Gabriel Allon is back and fighting Nazis in Austria, who are alive and well and active (albeit very old). Still, an OK entry in the series. Silva seems to be painting countries' personalities -- mostly Austria, in this case -- with a pretty broad brush, but I don't really know enough about European politics to know what is more or less accurate or evocative and which is dramatic license.One odd thing I notice about these books, considering they were written in the early 2000s, at least this one was, I get a sense that they should take place in the 90s or even the 80s. Judging by the timeline, Allon should be in his 50s (and his girlfriends seem to be half his age) yet he still bounces around like a kid.

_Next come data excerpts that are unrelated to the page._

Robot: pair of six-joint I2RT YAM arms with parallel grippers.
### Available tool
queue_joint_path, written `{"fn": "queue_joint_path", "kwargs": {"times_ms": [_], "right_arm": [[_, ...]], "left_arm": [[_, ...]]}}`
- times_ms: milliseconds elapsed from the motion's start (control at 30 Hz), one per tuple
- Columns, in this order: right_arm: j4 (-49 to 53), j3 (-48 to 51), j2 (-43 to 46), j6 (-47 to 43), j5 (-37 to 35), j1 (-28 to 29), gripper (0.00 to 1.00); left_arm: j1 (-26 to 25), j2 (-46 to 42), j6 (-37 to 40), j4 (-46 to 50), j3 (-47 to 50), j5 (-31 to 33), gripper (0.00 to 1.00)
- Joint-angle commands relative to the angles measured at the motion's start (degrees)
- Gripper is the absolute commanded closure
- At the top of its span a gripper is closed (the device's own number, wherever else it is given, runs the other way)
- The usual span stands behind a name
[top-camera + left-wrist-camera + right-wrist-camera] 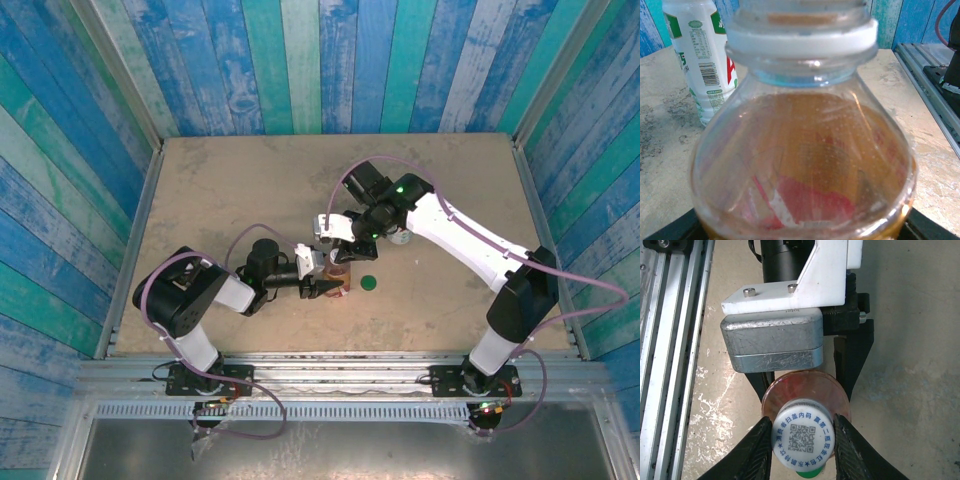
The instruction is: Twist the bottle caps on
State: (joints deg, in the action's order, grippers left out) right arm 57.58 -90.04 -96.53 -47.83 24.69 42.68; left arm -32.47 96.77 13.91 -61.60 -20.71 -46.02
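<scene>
The clear bottle (805,392) of amber liquid with a red label stands upright at the table's middle. My left gripper (328,287) is shut on its body, one black finger (855,360) on each side. A white cap (802,440) with a printed code sits on this bottle's neck. My right gripper (804,445) comes from above, shut on that cap with both pads against its rim. The cap's rim (800,37) crosses the top of the left wrist view. The dark green cap (368,283) lies flat on the table just right of the bottle. The white bottle (700,55) stands uncapped behind.
The white bottle (401,237) is partly under my right arm. Metal rails (670,340) run along the table's near edge, and blue plank walls enclose the other three sides. Bare tabletop (230,190) lies to the left and back.
</scene>
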Motion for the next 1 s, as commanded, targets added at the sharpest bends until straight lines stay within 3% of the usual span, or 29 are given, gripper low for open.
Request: {"fn": "queue_joint_path", "kwargs": {"times_ms": [0, 300, 533, 633, 733, 967], "right_arm": [[1.10, -0.43, -0.63, 1.29, 0.06, -0.05, 0.65], [-6.78, 6.37, 3.59, 14.22, -6.83, 1.34, 0.68], [-16.47, 15.34, 9.13, 36.92, -21.72, 7.36, 0.70], [-15.57, 16.11, 9.39, 49.52, -32.28, 11.10, 0.71], [-13.64, 16.21, 9.62, 57.55, -35.99, 12.80, 0.71], [-14.17, 15.16, 9.69, 56.90, -36.72, 13.75, 0.60]], "left_arm": [[-0.05, -0.19, 0.33, 7.29, 1.45, 1.28, 0.37], [-0.05, -0.36, 0.16, 7.90, 1.28, 2.08, 0.37], [-0.05, -0.55, 0.06, 8.16, 1.17, 2.85, 0.37], [-0.05, -0.54, 0.04, 8.16, 1.19, 2.79, 0.37], [-0.05, -0.58, 0.03, 7.95, 1.11, 2.70, 0.37], [-0.05, -0.26, -0.38, 7.72, 1.06, 1.99, 0.37]]}}
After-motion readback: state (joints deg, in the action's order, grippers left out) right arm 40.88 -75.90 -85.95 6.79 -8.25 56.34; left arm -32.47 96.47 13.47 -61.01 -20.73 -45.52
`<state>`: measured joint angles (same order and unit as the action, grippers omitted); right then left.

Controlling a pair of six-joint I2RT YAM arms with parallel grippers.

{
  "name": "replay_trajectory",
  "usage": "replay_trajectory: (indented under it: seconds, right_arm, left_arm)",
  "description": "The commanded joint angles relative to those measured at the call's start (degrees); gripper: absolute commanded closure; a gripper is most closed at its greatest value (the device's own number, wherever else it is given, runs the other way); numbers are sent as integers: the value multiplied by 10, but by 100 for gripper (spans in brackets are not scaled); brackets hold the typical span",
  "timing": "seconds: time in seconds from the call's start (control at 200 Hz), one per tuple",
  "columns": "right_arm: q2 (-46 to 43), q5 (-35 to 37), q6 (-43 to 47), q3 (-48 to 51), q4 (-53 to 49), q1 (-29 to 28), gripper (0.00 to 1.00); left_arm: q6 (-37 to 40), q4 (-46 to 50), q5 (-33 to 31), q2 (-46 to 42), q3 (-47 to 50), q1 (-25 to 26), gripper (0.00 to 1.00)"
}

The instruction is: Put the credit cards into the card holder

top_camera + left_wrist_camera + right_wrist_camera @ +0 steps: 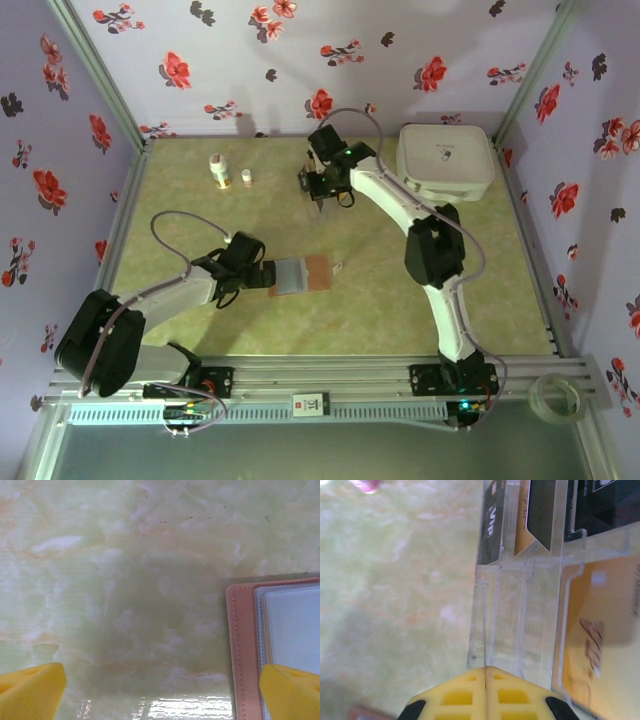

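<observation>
Yellow-padded left gripper (258, 275) sits jaws wide at 9 o'clock of the reddish-brown leather card holder (303, 274) — right gripper (485, 672), pads together, nearer the dark rectangular credit cards (540, 515) in a clear rack (520, 630) at 12 o'clock.

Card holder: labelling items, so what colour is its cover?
The card holder cover is pinkish brown; clearest in left wrist view.

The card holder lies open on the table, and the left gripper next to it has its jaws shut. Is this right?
No. The left gripper beside the open card holder has its jaws open, not shut; the left wrist view shows this.
</observation>
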<state>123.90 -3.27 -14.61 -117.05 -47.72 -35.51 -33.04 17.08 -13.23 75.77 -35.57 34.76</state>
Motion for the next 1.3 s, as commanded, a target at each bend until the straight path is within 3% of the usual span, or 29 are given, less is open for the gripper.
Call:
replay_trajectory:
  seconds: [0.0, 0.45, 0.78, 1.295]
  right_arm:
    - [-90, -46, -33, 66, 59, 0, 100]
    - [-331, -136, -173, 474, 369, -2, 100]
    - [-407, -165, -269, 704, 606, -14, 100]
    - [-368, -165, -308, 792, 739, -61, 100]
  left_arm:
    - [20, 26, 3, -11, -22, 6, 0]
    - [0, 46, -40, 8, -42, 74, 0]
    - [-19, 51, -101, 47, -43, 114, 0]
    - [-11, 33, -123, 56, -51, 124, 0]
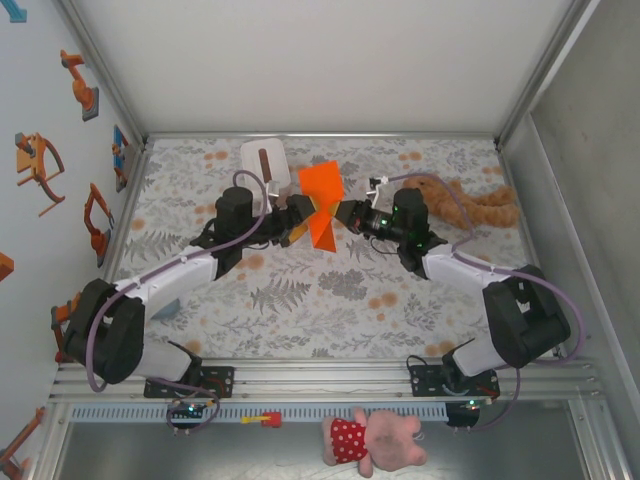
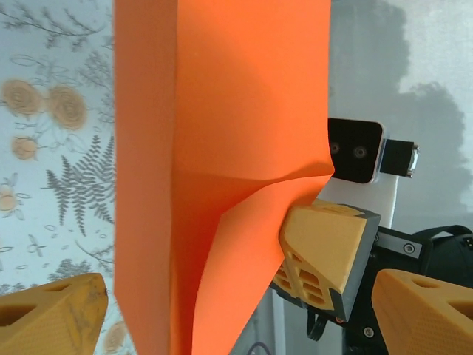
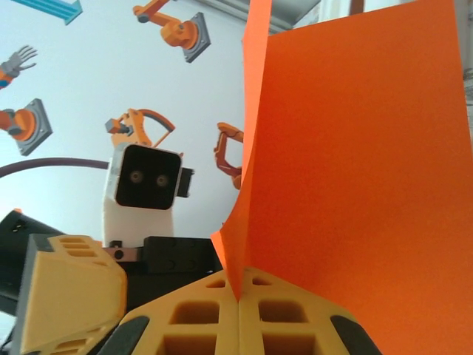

And hardly anyone has or uses a cell phone. Which is weird for the 21st century. Cell phones and email show up when they're needed to move the story ahead to a certain degree and then they disappear. It's not a huge problem, but it just feels kind of ... off.
—Mike
#4 in the Gabriel Allon series--audio book. Gabriel is sent to Vienna to discover the truth behind a bombing which killed an old friend, but while there he encounters something that turns his world upside down. It is a face - a face that feels hauntingly familiar, yet chills him to the bone and sends him on an urgent hunt for a name, a history, a connection. Gabriel Allon is working as an art restoration expert in Venice. His old boss from the Israeli Intelligence Service, Ari Shamron, appears one day with devastating news about an explosion in Vienna. Gabriel is not anxious to go back to the city where his wife and son had been victims of a car bomb in 1991. However, Shamron persuades him to return to this "forbidden city" to investigate the bombing of the Wartime Claims and Inquiries Office, which left two young women dead and an old friend, Eli Lavon, in a coma.Gabriel soon learns that a man named Max Klein had set the events in motion that may have led to the bombing. Klein had once been a violinist in the Auschwitz camp orchestra and he had a particularly vivid memory of a Nazi named Erich Radek. In front of Klein, Radek once killed fifteen concentration camp prisoners in cold blood when they could not correctly identify a musical piece by Brahms. Many years later, Klein spots this same war criminal placidly having coffee in a Viennese café, and he reports what he has seen to Eli Lavon, who then begins to make the inquiries that almost cost him his life. Gabriel's investigation leads him to make some horrifying discoveries, the most painful one being the heart-rending story of his mother's two years of hell as an inmate of Auschwitz-Birkenau.
—Pat
My fourth Gabriel Allon in a row, and I could go on forever but I'm stopping to finish other books. I learn so much history and geography from Daniel Silva's books, and the characters are so well drawn that I find myself thinking about them all day and looking at life through their eyes, especially Gabriel's green eyes. The last three were about the Holocaust. Silva's copious research into the involvement of Austria, Switzerland, and the Roman Catholic church formed the basis of these compelling novels.